Protein-coding gene in the species Homo sapiens

Cystatin-A is a protein that in humans is encoded by the CSTA gene.

The cystatin superfamily encompasses proteins that contain multiple cystatin-like sequences. Some of the members are active cysteine protease inhibitors, while others have lost or perhaps never acquired this inhibitory activity. There are three inhibitory families in the superfamily, including the type 1 cystatins (stefins), type 2 cystatins, and kininogens. This gene encodes a stefin that functions as a cysteine protease inhibitor, forming tight complexes with papain and the cathepsins B, H, and L. The protein is one of the precursor proteins of cornified cell envelope in keratinocytes and plays a role in epidermal development and maintenance. Stefins have been proposed as prognostic and diagnostic tools for cancer.
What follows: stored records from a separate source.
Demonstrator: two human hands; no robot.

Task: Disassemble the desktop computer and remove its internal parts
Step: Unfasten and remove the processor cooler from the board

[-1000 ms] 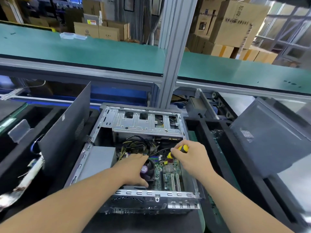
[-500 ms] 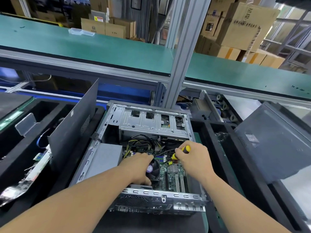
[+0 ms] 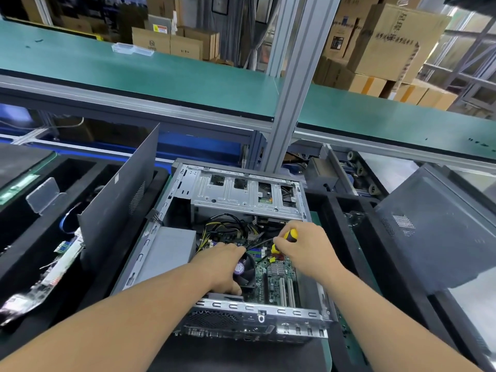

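Leaning upright against the left wall of the open computer case (image 3: 268,315) is a dark side panel (image 3: 118,194), with black foam trays (image 3: 32,237) holding loose parts further left. Another dark case (image 3: 440,224) sits tilted at the right, and a green bench (image 3: 161,73) with cardboard boxes (image 3: 397,41) runs across the far side. Inside the case, a metal drive cage (image 3: 247,194) spans the far end, cables (image 3: 228,226) near it. The left hand (image 3: 222,267) lies over the cooler fan (image 3: 244,269), fingers curled around its edge. The right hand (image 3: 308,251) grips a yellow-handled screwdriver (image 3: 291,234) above the motherboard (image 3: 276,280).
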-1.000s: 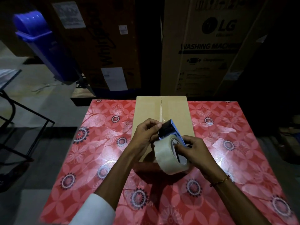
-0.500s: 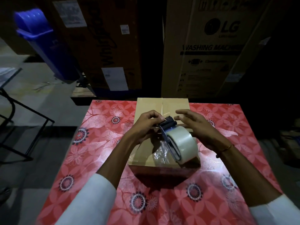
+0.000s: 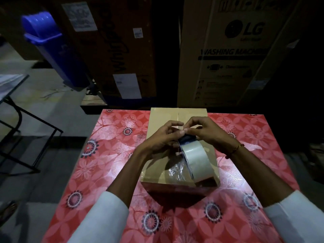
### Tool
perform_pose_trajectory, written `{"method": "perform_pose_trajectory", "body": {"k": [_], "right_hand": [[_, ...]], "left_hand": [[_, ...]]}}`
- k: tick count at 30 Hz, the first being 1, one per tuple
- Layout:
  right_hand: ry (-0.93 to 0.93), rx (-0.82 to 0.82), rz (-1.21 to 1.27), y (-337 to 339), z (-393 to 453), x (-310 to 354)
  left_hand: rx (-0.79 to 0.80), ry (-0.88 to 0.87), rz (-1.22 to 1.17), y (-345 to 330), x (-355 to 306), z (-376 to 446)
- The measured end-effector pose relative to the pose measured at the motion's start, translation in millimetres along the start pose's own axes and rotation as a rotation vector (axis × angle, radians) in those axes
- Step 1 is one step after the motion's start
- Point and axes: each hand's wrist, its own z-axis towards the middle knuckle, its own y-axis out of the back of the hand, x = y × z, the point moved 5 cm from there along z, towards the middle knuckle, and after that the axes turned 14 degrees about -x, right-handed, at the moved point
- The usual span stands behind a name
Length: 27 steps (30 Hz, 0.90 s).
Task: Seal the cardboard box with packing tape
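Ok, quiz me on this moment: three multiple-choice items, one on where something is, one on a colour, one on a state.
1. Where does the tape roll sit?
A. on the floor
B. on top of the cardboard box
C. on the bin

2. What colour is the bin at the back left?
A. blue
B. green
C. yellow

3. How is the box's far top seam?
A. covered with tape
B. flaps standing open
C. flaps closed, no tape visible on it

Answers:
1 B, the roll rests on the near end of the box top, under the left hand and right hand.
2 A, its lid and body are blue.
3 C, the flaps meet flat and the seam line beyond the fingers looks bare.
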Motion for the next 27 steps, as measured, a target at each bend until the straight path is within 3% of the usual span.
{"method": "perform_pose_trajectory", "body": {"k": [12,19,24,27], "right_hand": [[0.123,-0.109,-0.113,3,-2,-1],[0.175,-0.227,-0.236,1,4,5],[0.163,-0.173,-0.242,2,12,-2],[0.118,-0.136,-0.184,4,13,-6]], "left_hand": [[-0.181,0.081,-0.138,-23,34,3],[-0.093,0.115,-0.088,-26,32,-2],[-0.040,0.138,-0.039,-26,28,-3],[-0.167,0.036,-0.045,-14,23,3]]}}
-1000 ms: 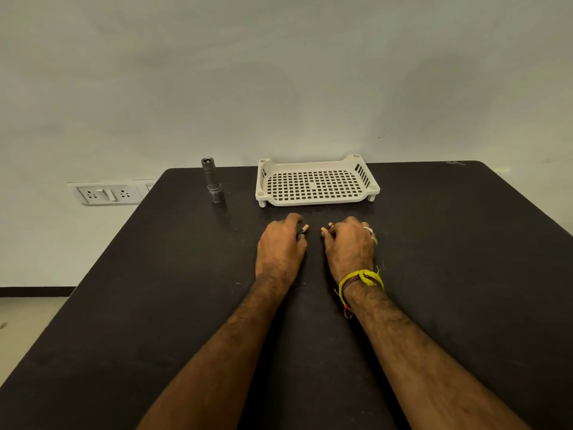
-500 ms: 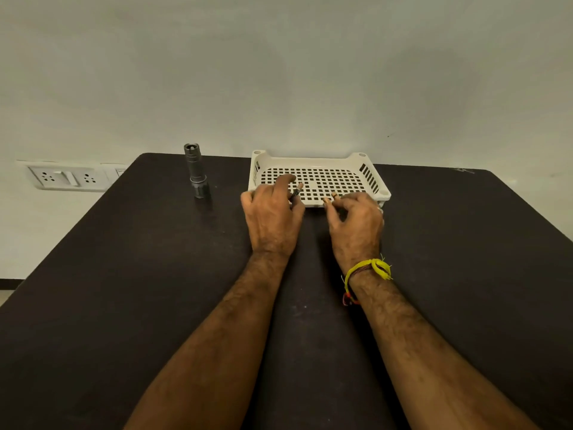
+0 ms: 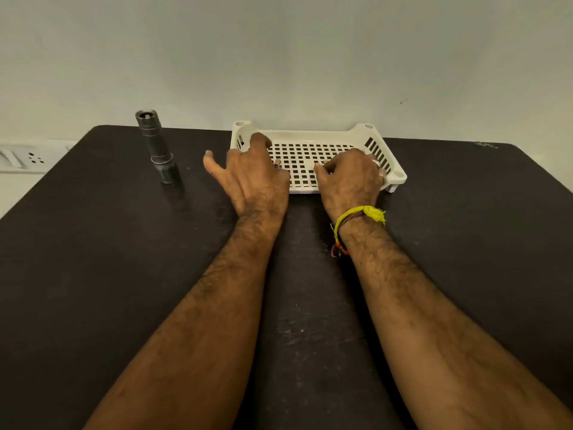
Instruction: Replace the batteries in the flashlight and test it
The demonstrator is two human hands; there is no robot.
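My left hand (image 3: 254, 178) and right hand (image 3: 348, 178) each pinch a battery (image 3: 277, 163) over the tray (image 3: 356, 131), setting spent cells aside; flashlight (image 3: 156, 147) stands apart.

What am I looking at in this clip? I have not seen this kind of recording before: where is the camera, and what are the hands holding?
There is no machine here. A camera worn on the person's head looks down at their two bare arms over a dark table. A grey flashlight stands upright at the far left. A white perforated tray sits at the far edge. The left hand and right hand reach over the tray's near rim; each seems to pinch something small, probably a battery, though they are mostly hidden.
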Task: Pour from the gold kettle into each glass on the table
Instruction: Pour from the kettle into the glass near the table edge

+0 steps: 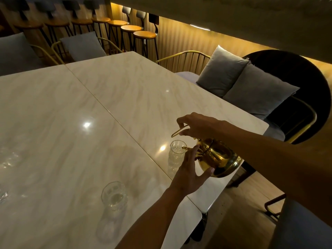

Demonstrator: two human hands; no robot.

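Observation:
The gold kettle (218, 157) is tilted to the left, its spout tip over the rim of a tall clear cut glass (175, 155) standing near the marble table's right edge. My right hand (197, 125) grips the kettle's wire handle from above. My left hand (188, 169) rests open-fingered against the kettle's underside and front, thumb on the belly. A second clear glass (114, 195) stands nearer to me, left of my left forearm. Faint glass shapes show at the far left edge (9, 157). I cannot tell whether liquid is flowing.
Two marble tabletops (75, 141) meet along a diagonal seam. Grey cushions (239, 81) lie on a gold-framed bench to the right, with a dark round chair back (296, 90) behind. Bar stools (143, 35) line the far wall. The wooden floor lies beyond the table's right edge.

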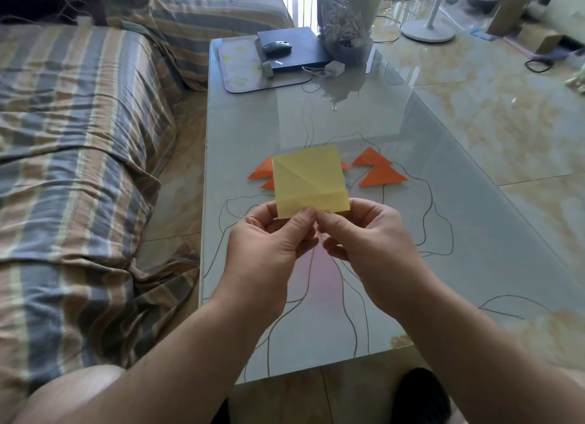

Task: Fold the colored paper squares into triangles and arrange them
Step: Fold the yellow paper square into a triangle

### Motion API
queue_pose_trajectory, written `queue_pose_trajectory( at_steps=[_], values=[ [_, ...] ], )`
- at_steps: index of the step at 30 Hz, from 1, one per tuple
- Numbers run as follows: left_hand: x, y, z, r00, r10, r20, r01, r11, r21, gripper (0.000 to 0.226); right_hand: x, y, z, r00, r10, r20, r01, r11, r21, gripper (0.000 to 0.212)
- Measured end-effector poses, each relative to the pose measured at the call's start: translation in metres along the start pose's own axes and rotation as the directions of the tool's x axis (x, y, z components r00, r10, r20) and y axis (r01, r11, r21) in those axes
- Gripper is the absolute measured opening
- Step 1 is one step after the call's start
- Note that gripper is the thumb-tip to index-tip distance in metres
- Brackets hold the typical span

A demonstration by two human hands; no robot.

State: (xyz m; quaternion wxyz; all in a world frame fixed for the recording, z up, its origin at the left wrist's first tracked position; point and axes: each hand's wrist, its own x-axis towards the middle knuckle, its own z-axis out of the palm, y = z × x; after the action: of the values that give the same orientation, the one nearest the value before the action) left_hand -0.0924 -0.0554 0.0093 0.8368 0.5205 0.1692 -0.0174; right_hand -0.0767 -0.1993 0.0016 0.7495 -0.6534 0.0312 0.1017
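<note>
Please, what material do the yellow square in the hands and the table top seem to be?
Yellow square: thin matte paper, judging by its sharp creases and slight translucence. Both the left hand and right hand pinch its lower edge. Table top: probably glass, glossy, since it mirrors the window light.

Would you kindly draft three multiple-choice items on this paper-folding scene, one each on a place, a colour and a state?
1. Where is the computer mouse?
A. on the dark laptop at the table's far end
B. on the sofa
C. beside the orange triangles

2. What colour is the paper held up in the hands?
A. orange
B. yellow
C. blue

3. What state is the held paper in?
A. crumpled into a ball
B. torn in half
C. flat, showing crease lines

Answers:
1 A, the mouse sits on the laptop.
2 B, the left hand and right hand pinch a yellow paper; the orange triangles lie on the table.
3 C, creases cross its flat face.
</note>
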Motion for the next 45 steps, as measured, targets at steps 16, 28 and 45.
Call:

== Structure and inhibatory mechanism ==
The structure of cystatin A features a wedge-like shape that's typical of cysteine protease inhibitors. This shape is critical for how it blocks protease activity. The protein has three main functional regions:

- An N-terminal region with a conserved glycine
- Two β-hairpin loops (the first loop contains the important QVVAG sequence shown in blue in the image)
- A C-terminal region that helps stabilize the structure

These three regions work together to form the functional core that fits into the catalytic cleft of target proteases. The inhibitory mechanism depends on specific structural features:

- Leu73 in the second binding loop plays a crucial role in the inhibitory activity
- The N-terminal domain contributes about 40% of the overall binding energy
- Pro-3 and Ile-2 are particularly important for energy binding

== Function ==
Cystatin A mainly works as an inhibitor of cysteine proteases, with strong binding to papain and cathepsins B, H, and L. It also serves as a building block for the cornified cell envelope in skin cells and helps with skin growth and maintenance.

In tissues, cystatin A helps regulate protein breakdown by controlling the activity of these proteases. This regulation is important for normal cell function and can be disrupted in certain diseases.

== Interactions ==

Cystatin A has been shown to interact with Cathepsin B and CTSL1.

== Clinical significance ==
Altered levels of cystatin A have been observed in several disease states, particularly in skin disorders and certain cancers. Its role as a protease inhibitor makes it potentially valuable as both a diagnostic marker and therapeutic target.